The Last Hard Men - Brian Garfield [48]
“If he made a break for it with a gun, he had to expect the consequences. I don’t see how you can go on blaming yourself forever, sir.”
“I don’t blame myself. I just regret it happened. It was an accident, which Provo doesn’t choose to accept.”
“An accident he brought on himself. And on her.”
“Just so,” Burgade said stonily. “But you understand it hasn’t been an easy memory to live with, regardless of who was to blame.”
The sun threw a last burst of light along the cloudy horizon. He saw one pale star. They kept running north-westerly, following the tracks through a country which was starting to buckle and heave. Into the breaks of the canyon country. In the next hour the darkness condensed and a heavier mass of cloud moved in. By eight o’clock the night was viscous as syrup. Burgade halted the gray and said reluctantly, “Can’t track till those clouds blow over. Let’s step down and eat.”
“Yes, sir. We could both use some sleep.”
“We’ll see. We don’t want to give them too much of a lead. But it’s just as dark where they are as it is here, and the country’s rougher up that way. They’ve probably been forced to stop too. Anyhow we can get a little rest until the clouds move on.”
“You don’t think it’s going to rain, do you? That would wash out their tracks.”
“It won’t rain tonight,” Burgade said, with only a glance at the clouds.
They loosened the cinches and hobbled the horses. Hal broke out provisions and they ate a cold meal; there was no risking a fire. Pemmican and hardrock biscuits, tinned peaches and canteen water—that was their supper. Afterward Burgade mumbled, “No point trying to stand guard. They won’t double back yet. Get some sleep. I’ll wake you.” Without waiting to see if Hal obeyed, he lay back on the ground with his hat for a pillow and stared at the underbellies of the clouds. He was in a disoriented haze; he had spent so many days fighting to keep awake he was sure he was too tired to sleep. The waking nightmare of reality rubbed inside his brain like coarse grit, driving him toward madness. He saw little likelihood he would ever emerge from it; he had put out of his mind the possibility of surviving this. To get Susan out alive would be miracle enough.
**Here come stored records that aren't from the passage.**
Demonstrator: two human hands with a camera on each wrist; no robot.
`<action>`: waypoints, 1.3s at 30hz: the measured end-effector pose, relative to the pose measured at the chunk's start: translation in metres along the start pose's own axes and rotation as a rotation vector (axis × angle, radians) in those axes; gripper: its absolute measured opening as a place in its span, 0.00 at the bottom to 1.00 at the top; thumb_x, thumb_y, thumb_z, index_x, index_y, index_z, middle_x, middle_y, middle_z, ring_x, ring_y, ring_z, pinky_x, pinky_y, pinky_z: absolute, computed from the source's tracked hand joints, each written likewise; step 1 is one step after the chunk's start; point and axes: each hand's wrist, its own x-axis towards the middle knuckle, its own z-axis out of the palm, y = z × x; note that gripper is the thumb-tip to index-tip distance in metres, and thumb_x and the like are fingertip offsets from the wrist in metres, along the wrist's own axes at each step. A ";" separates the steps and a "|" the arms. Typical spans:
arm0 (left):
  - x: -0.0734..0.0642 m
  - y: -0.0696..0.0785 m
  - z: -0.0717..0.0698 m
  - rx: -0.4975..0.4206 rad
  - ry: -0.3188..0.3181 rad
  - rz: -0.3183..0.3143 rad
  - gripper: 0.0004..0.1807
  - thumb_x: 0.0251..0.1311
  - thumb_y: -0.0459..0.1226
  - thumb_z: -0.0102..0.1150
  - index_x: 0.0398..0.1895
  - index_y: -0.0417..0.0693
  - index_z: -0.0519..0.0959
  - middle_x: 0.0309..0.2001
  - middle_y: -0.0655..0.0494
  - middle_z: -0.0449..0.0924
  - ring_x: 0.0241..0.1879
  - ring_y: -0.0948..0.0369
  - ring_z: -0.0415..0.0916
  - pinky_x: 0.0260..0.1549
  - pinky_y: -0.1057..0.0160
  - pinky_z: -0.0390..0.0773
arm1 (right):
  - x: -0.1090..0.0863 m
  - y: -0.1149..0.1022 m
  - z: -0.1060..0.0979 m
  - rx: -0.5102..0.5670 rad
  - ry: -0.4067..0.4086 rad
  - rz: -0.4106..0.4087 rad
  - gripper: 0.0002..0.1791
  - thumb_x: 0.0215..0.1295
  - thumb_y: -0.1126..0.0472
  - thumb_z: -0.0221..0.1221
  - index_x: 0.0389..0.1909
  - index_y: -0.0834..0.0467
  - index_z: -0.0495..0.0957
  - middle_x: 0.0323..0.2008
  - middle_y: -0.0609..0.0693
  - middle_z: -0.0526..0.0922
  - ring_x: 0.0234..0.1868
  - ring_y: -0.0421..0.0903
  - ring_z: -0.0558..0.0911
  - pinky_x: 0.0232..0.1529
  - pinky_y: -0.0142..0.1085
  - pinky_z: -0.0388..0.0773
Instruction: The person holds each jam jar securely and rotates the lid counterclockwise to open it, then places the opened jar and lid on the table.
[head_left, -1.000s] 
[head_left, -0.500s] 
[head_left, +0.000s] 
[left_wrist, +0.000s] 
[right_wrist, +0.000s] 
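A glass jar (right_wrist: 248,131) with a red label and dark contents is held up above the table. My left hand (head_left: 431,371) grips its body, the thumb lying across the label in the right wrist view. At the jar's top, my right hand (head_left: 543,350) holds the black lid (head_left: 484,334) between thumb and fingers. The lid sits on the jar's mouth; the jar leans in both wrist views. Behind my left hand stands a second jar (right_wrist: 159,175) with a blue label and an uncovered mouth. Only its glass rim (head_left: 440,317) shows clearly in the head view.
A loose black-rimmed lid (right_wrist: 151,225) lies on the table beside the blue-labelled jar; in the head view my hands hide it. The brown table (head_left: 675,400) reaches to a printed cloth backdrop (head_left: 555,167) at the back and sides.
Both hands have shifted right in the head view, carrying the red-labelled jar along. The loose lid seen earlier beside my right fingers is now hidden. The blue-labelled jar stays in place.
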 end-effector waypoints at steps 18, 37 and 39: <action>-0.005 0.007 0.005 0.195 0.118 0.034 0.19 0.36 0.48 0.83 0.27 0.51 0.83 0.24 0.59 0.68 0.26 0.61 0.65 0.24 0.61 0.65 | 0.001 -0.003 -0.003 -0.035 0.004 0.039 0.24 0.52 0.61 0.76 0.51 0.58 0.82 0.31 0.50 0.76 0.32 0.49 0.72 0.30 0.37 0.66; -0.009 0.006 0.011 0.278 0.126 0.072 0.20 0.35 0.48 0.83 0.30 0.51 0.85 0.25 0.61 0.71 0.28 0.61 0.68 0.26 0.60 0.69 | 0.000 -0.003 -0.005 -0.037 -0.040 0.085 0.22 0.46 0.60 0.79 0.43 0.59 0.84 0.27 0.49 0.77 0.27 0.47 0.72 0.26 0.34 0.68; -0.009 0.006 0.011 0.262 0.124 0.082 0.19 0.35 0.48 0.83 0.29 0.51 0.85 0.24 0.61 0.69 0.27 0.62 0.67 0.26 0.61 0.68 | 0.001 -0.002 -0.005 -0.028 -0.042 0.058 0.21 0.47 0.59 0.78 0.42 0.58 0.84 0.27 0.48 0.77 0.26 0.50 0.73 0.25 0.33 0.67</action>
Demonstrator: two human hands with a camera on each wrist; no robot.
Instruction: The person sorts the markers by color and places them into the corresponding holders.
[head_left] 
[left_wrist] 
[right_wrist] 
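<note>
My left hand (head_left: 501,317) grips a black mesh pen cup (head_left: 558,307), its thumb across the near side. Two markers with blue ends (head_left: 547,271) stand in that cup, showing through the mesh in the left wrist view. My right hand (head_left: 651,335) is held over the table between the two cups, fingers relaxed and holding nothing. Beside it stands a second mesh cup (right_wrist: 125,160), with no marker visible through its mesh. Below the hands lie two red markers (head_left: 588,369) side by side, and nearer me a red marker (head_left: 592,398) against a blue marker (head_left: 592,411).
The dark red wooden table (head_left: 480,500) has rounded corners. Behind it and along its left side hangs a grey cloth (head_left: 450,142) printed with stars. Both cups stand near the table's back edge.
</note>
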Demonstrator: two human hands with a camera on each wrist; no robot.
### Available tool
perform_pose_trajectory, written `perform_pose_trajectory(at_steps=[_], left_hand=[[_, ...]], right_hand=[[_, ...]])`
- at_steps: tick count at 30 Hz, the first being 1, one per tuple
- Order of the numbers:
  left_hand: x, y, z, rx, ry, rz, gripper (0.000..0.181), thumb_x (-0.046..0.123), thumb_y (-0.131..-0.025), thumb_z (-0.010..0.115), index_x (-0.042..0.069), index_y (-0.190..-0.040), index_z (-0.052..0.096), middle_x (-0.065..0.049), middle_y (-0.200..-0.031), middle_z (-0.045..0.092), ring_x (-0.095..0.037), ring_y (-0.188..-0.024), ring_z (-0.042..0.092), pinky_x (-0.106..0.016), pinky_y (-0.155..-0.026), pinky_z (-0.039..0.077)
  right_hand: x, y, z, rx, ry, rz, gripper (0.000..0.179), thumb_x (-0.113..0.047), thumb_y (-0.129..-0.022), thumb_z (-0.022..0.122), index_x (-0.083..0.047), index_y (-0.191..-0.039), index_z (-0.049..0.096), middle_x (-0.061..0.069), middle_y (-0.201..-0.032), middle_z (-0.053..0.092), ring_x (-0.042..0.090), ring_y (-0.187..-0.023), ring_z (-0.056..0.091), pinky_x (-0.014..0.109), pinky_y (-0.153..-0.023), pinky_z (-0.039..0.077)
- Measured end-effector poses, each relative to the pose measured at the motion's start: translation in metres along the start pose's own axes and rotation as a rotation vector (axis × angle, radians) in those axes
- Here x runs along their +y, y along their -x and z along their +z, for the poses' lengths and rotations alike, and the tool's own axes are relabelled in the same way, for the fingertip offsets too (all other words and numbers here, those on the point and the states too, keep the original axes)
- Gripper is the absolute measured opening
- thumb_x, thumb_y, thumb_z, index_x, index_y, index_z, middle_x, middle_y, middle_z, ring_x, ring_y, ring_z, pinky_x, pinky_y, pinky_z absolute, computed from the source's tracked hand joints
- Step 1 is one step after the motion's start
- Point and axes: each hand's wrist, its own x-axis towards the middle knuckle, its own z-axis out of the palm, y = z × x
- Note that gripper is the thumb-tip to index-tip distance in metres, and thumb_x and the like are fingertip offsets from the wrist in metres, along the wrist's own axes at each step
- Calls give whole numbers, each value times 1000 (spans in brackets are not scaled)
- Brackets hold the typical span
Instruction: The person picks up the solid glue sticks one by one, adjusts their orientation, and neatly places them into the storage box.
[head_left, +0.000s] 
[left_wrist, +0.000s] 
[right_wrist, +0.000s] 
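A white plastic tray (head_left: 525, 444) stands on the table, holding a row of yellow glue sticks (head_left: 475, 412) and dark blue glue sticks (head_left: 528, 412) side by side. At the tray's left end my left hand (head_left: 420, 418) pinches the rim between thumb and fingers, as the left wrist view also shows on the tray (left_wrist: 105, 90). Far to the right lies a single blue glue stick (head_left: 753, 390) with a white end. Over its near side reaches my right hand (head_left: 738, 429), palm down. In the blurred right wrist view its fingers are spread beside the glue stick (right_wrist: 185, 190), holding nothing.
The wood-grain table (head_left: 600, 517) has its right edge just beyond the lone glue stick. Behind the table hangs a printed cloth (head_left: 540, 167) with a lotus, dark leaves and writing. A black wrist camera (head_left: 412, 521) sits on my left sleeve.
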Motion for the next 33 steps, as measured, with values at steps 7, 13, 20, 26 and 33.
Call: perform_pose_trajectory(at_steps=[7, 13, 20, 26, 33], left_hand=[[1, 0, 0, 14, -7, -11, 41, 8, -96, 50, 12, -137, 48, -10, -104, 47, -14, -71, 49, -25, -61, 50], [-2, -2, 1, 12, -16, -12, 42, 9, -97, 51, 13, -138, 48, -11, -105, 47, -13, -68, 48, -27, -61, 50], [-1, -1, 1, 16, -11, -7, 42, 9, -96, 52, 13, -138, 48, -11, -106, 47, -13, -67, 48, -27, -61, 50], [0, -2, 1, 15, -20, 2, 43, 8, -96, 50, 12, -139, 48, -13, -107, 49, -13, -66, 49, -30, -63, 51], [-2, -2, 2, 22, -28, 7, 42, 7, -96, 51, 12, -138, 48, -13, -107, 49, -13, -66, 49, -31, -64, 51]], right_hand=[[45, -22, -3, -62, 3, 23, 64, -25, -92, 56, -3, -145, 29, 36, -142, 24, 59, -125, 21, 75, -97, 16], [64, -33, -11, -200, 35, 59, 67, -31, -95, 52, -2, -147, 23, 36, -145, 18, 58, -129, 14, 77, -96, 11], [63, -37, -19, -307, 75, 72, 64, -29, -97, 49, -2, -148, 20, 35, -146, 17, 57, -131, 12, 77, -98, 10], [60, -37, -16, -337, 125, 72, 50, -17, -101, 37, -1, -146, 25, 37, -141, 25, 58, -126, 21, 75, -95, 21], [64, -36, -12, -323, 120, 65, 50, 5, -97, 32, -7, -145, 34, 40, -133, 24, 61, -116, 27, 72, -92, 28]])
Staring at the black sky, he carefully opened small gates to let Susan’s haunting image flow into his mind. In a while her face hovered before him and he could hear her singing the way she did sometimes in the kitchen, in her small true voice.
He wondered if Hal’s thoughts were like his own. Hal was a good boy. Boy, he thought. Hal was thirty-three or thirty-four, a successful mining engineer—no boy. He handled himself well and had not complained of the endless hours of rough riding. If Hal had a basic weakness, Burgade thought, it was not cowardice or squeamishness. But Hal tended to be too impetuous. He had been an athlete in his school years; he was handsome and self-confident and a lot of things had come easily to him. There was a chance his very abilities would be his downfall. His athletic coordination was great, like his stamina—but if he’d been a little less agile, a little more accident-prone, he’d have taken his knocks by now, learned his lesson, learned how to be more cautious.
Burgade’s mind drifted. His exhaustion was physical, emotional, mental, all compounded by tense strain carried to the taut limits of tolerance. Sleep moved toward him, silent and black.
He awoke fuzzily. He was lying on his side. He did not stir; he kept his eyes shut and his breathing deep and even. Someone was behind him.